Ama son dönemde maliyenin kendilerini bu konuda izlemeye almaması ya da ceza yememek için belediye rayicinden biraz daha yüksek ama yine satış bedelinden daha az bir miktarı satış bedeli olarak gösteriyorlar. Gerçek rakam üzerinden yani el sıkışılan fiyat dışında bir bedel gösterildiğinde para aktarımı konusunda sıkıntılar ortaya çıkıyor. Yani tapuya ne kadar bedel gösteriliyorsa o miktar bankadan gönderilmeli. Kalan kısım elden alışveriş şeklinde yapılıyor. O noktada da çeşitli mağduriyetler yaşanıyor.
Bana göre bunun için en doğru şey yüzde 2+2’den 4 olan tapu harcı ödemesinin yüzde 1+1’den 2 olacak şekilde düşürülmesi. Ve gerçek satış rakamı neyse onun üzerinden harç alınmasıdır. Çünkü tapu harcı bedeli yüzde 4’te kalırsa bu uygulanması güç bir uygulama olacaktır. Oranın yüksek olması ilerleyen süreçte satışlara olumsuz olarak yansıyacaktır. Geçmişte bunları tecrübe ettik. Örneğin geçmiş yıllarda lüks konutlara getirilen bir vergi vardı. Bu vergi nedeniyle bir dönem lüks konutların satışları azalma göstermişti. Bunun üzerine bir önlem alındı oradaki vergilendirme değiştirildi. Bu da satışların tekrar yükselmesine neden oldu. Buradaki oranın düşürülmesi doğru olacaktır” dedi.
CEZASI VAR MI?
Tapuda bedel düşük gösterildiği takdirde karşılaşılacak sorunları anlatan Kas, “Ev üzerinden ödenecek olan vergi alınıyor. Kaçınılan tapu harcı alınıyor. Bir de dava açılıyor. Takibe alınmış oluyor kişiler. Özellikle haziran ayından sonra maliye bakanlığı tüm ilanları takibe aldıklarını açıklamıştı. Biz de zaman zaman denetimlerden geçiyoruz. Satılan rakam ile ilana verilen rakam arasındaki farklar, alınan komisyonlar değerlendiriliyor. Birçok elden kontrol sağlanmaya çalışılıyor. Ama Türkiye’de her sene ortalama bir buçuk milyon adet konut satılıyor. Bu nedenle bu satışların her birine hakim olabilmek, kontrol edebilmek kolay olmuyor.

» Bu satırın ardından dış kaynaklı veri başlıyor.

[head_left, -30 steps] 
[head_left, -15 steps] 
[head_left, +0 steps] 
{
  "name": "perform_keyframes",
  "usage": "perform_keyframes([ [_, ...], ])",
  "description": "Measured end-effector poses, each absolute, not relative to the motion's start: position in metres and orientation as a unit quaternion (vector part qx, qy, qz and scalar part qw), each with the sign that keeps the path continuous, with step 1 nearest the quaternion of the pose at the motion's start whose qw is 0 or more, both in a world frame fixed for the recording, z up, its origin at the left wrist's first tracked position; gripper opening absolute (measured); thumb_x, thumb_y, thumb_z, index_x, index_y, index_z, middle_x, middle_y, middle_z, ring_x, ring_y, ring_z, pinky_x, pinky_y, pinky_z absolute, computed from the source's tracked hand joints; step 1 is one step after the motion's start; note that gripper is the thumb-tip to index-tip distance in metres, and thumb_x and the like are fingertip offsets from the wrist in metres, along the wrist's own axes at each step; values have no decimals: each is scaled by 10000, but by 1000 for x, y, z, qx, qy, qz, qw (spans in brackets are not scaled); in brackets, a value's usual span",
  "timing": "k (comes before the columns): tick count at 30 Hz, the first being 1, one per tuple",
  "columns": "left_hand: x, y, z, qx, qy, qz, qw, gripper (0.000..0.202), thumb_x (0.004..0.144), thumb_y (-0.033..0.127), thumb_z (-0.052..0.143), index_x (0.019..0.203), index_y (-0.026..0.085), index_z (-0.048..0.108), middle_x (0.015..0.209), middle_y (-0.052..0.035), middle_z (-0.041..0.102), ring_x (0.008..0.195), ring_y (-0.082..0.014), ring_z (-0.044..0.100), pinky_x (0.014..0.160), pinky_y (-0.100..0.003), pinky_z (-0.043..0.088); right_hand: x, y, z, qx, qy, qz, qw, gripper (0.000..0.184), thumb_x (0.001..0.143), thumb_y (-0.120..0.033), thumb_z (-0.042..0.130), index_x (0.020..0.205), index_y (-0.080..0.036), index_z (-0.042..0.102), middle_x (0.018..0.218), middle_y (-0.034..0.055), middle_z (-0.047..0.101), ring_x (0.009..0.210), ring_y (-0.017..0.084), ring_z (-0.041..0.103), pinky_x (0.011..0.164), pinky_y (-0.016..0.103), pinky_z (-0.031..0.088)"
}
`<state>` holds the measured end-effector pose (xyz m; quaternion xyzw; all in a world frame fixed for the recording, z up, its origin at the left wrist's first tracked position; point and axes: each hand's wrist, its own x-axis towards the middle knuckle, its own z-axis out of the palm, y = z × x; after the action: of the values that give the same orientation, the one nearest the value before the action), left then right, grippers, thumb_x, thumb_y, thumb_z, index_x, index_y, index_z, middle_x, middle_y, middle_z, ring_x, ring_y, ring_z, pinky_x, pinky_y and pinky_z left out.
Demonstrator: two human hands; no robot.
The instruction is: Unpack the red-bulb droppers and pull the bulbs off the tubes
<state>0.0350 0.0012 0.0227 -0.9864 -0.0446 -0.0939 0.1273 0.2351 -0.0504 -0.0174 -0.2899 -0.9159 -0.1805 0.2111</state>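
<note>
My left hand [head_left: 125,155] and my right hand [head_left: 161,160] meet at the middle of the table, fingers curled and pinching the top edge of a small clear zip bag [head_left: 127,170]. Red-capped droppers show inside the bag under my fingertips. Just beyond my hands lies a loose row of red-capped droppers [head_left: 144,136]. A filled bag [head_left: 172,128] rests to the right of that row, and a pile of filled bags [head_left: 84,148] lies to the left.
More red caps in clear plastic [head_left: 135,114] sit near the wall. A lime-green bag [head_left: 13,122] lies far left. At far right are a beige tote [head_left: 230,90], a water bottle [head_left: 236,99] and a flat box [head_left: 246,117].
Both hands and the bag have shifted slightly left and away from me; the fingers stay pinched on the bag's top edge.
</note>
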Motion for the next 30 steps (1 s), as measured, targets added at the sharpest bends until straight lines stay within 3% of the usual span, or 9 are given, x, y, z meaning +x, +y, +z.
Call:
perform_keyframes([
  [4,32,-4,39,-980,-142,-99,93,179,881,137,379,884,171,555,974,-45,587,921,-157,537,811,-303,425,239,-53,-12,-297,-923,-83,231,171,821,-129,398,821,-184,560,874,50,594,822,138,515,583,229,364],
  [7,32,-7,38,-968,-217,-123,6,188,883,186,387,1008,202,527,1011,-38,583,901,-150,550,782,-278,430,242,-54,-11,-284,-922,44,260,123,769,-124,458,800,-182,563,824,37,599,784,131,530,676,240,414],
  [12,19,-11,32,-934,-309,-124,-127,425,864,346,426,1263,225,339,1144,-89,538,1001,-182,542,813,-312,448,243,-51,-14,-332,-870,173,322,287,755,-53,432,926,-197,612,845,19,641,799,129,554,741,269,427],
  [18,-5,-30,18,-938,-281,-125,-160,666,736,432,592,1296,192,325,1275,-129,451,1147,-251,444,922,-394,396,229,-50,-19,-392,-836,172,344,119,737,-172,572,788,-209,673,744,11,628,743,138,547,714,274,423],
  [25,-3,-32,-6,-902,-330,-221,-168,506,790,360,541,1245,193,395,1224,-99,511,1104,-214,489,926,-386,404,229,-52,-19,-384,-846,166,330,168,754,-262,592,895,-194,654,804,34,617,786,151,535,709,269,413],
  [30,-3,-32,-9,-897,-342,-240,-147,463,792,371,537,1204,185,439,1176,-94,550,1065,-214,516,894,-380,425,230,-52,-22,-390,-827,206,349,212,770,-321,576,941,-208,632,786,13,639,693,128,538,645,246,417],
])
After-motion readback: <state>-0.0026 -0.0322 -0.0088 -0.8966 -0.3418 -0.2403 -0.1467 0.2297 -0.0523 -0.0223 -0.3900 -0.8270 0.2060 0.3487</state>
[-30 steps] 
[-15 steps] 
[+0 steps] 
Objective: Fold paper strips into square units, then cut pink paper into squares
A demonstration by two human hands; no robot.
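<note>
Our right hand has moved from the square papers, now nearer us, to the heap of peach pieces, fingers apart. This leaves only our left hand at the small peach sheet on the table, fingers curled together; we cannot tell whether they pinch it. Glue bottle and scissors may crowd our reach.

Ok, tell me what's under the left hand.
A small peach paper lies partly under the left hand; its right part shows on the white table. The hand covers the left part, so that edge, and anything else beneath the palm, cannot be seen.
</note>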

2023’ten itibaren böyle bir uygulamaya hemen başlamak, geçmek zor. Gayrimenkul sektörü şu anda birkaç sorunla uğraşıyor. Bir de bunun üzerine tapu harçları ile ilgili şartlar gelirse satışlar olumsuz yönde etkilenecektir” şeklinde konuştu.
EKSPERTİZ RAPORU ZORUNLULUĞU
Kas, ekspertiz raporu zorunluluğunun piyasa getireceği hareketi değerlendirerek, “Ekspertiz raporunu yabancı alıcılar ve kredi kullanacak kişiler ya da ticari alış satışlarda kullanıyorlar. Normalde de vatandaşların kafasında soru işaretleri varsa kendi kişisel talebi ile ekspertiz yaptırabiliyor. Ama bunun genele yayılması yani satılan her konut için ekspertizin yapılması ya da istenmesini çok olası görmüyorum. Bu ekstra maliyet demek bir yandan da. Vatandaş bunu yapmayacaktır. SPK onaylı ekspertiz değerleme firmaları da o kadar talebe cevap veremeyeceklerdir. Bu da sistemde tıkanmalara yol açacaktır. Cumhurbaşkanlığı Yönetmeliği’nden bahsediliyor önümüzdeki yıl için ama bu bir zorunluluk değil. Tavsiye niteliğinde önümüze konuyor. Avrupa ülkelerinde bir mülkün yapıldığı günden itibaren bugüne kadar geçen süreye ilişkin bir karnesi var. Tapuların arkasında hangi tarihte kim almış, ne kadar almış her şey görülüyor. Bizde ise sadece son alıcının bilgilerini görebiliyoruz. Doğal olarak buradaki sorun sistemin bir alt limit var belediye rayici üst limit ise tamamen vatandaşa bırakılmış durumda. Ben vatandaşın bu noktada özgürlüğünü vermek isteyeceğini düşünmüyorum” ifadelerini kullandı.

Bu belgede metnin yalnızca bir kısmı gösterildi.